Вы ангел ликом и душою,
И вам даров не занимать.
Вам легкость подарили галлы,
В вас есть сметливый ум славян,
Батавов здравый смысл немалый,
Глубокомыслье англичан.
Камзол ваш, что расшит в Валере214,
Ворчанье ваше, милый смех,
Ленивца утро в интерьере
Особняка, прелестней всех215,
Приходят мне на ум всечасно,
В тиши покоя не дают.
Как подошел бы, вижу ясно,
Вам на моей горе216 приют.
Когда б отъезд вам предписала
Полиция де Ровиго217,
Здесь с нами, не грустя нимало,
Вы зажили бы ого-го!
Не надо вам напоминать
Героев прошлого свершенья.
Здесь некогда поляков рать
Смогла в неудержимом рвенье
Турецкое кольцо прорвать
И даровать свободу Вене.
На праздность вознегодовав,
Потом мы, камальдулов218 кельи
У сих бездельников забрав
И их жилища приубрав,
Отпраздновали новоселье.
Письма
Ф. Г. Головкин принцу де Линю, б. г. 219
Благодарю Вас, принц, за книги, которые Вы любезно дали мне почитать; но сколь различно я с ними простился! Я сказал нежное «до свидания» детищу всегда плодовитого и блистательного вдохновения, коего даже небрежности кажутся оригинальными, но я, конечно, выгнал вон гадкого маленького бастарда Макиавелли, жалкий плод злобы и фанатизма. Я даже склонен предположить, что сей якобы министр был всего лишь безвестным писакой, подкупленным врагами Леопольда220, дабы встревожить и взбудоражить все окружающие его партии. Если бы министр, придерживающийся подобных принципов, и впрямь существовал, то он бы не утерпел и выдал себя. К сожалению, только бездарных и тупых советников узнают, когда зло уже сделано; мерзавец всегда сделает меньше зла, чем глупец, ибо мерзавцев вешают, а глупцы уходят в отставку с хорошим пенсионом и насмехаются над нами. Полагаете ли Вы, что переводить немцев значит оказывать им услугу, да и французам тоже? Вот сомнение, каковое я смиренно предлагаю разрешить вашему всемогуществу в области доброго и прекрасного. Коли бы я посмел, то поделился бы как-нибудь с Вами кое-какими мыслями по сему вопросу, ибо он меня уже занимал. Довольно Шиллеру того, что Вы сочли его достойным вашего пера221.
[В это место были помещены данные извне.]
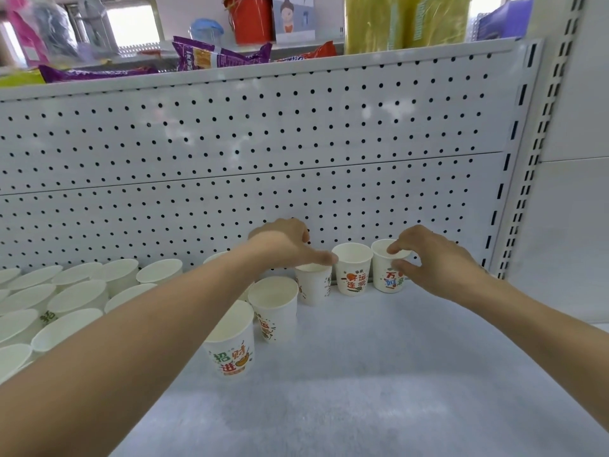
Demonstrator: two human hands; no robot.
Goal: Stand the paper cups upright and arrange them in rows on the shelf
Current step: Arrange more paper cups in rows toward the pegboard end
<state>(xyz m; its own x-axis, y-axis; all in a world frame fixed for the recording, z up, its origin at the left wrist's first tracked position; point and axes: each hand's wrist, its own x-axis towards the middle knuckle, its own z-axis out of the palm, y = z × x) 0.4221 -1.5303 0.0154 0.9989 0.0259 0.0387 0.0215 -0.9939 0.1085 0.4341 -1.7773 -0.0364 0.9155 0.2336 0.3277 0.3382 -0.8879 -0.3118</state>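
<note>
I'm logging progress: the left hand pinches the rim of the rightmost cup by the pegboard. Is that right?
Not quite. The head view shows the right hand pinching the rim of the rightmost cup by the pegboard; the left hand is further left.

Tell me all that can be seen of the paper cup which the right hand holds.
The cup is white paper with red and blue-green print on its side. It stands upright, mouth open, on the shelf near the holed back panel, last on the right in a row of three. The right hand pinches its rim, one of its fingers inside the mouth. The next cup stands close beside it.
</note>
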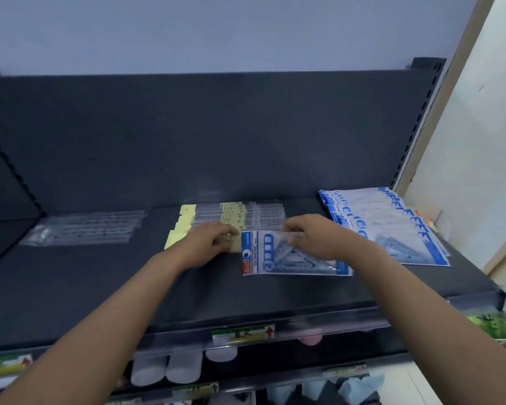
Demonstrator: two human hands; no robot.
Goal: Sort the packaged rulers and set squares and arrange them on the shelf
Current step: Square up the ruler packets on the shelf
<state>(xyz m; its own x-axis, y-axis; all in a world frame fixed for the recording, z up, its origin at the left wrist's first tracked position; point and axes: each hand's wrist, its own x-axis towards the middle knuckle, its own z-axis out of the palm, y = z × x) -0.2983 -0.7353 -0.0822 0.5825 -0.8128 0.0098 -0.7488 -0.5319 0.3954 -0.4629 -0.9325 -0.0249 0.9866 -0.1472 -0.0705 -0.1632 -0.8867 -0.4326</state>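
One loose set-square pack [295,258] at mid-shelf [100,287] — right hand [311,236] pinches it; left hand [206,244] grips yellow-labelled rulers [234,213], between clear rulers [85,228] and blue stack [392,220].

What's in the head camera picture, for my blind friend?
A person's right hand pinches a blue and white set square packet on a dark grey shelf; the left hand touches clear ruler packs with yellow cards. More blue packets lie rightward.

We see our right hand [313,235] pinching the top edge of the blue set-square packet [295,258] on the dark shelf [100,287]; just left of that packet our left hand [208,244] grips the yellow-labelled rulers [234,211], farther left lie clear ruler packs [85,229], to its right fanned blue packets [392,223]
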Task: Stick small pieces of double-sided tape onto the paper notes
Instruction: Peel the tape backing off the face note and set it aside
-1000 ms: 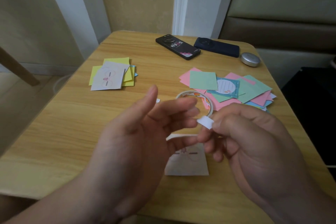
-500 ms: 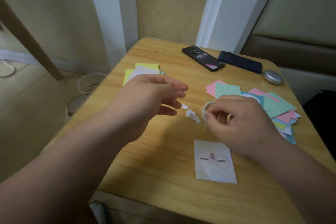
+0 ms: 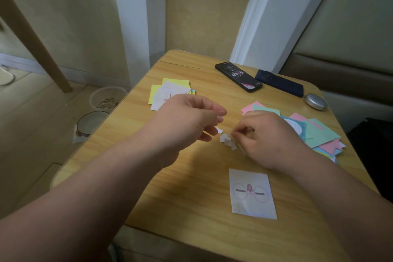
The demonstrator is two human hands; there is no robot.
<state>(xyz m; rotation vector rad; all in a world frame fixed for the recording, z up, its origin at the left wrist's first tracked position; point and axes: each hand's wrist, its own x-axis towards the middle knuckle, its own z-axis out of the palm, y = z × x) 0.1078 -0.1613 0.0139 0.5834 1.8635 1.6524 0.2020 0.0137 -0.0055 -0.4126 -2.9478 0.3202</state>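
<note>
A white paper note [image 3: 252, 193] with a small drawing lies flat at the near middle of the wooden table [image 3: 191, 187]. Beyond it my right hand [image 3: 265, 136] rests over the roll of double-sided tape, fingers curled round it; the roll is almost wholly hidden. Several small white tape scraps [image 3: 226, 140] lie just left of that hand. My left hand [image 3: 187, 121] hovers left of the scraps with loosely curled fingers, and I see nothing held in it. One small white scrap [image 3: 219, 130] sits right below its fingertips.
A stack of yellow and white notes [image 3: 170, 89] lies at the far left, a spread of pink, green and blue notes [image 3: 319, 134] at the right. Two dark phones [image 3: 238, 80] [image 3: 278, 83] and a silver round case [image 3: 315, 101] sit at the back. Two bowls [image 3: 91, 122] stand on the floor, left.
Both hands have dropped from in front of me to the table. The right hand, which pinched a white tape piece, now covers the roll. The left hand moved over the scraps.
</note>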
Признаюсь, я был даже удивлен вашим беспристрастным суждением. Не всем даны превосходство и непредвзятость; прежде надобно их проявить и в других обстоятельствах. Большинство немецких трагедий – драмы только по форме. В сущности, это диалоги на тему исторических событий. Когда же решили избежать сего недостатка, то стали сочинять исторические романы, страдающие противоположным изъяном: смесью исторической правды с играми воображения. Или нет средства найти золотую середину и представить нам великих людей, перенеся нас в самые интересные эпохи их жизни и заставив их действовать посредством речей и диалогов?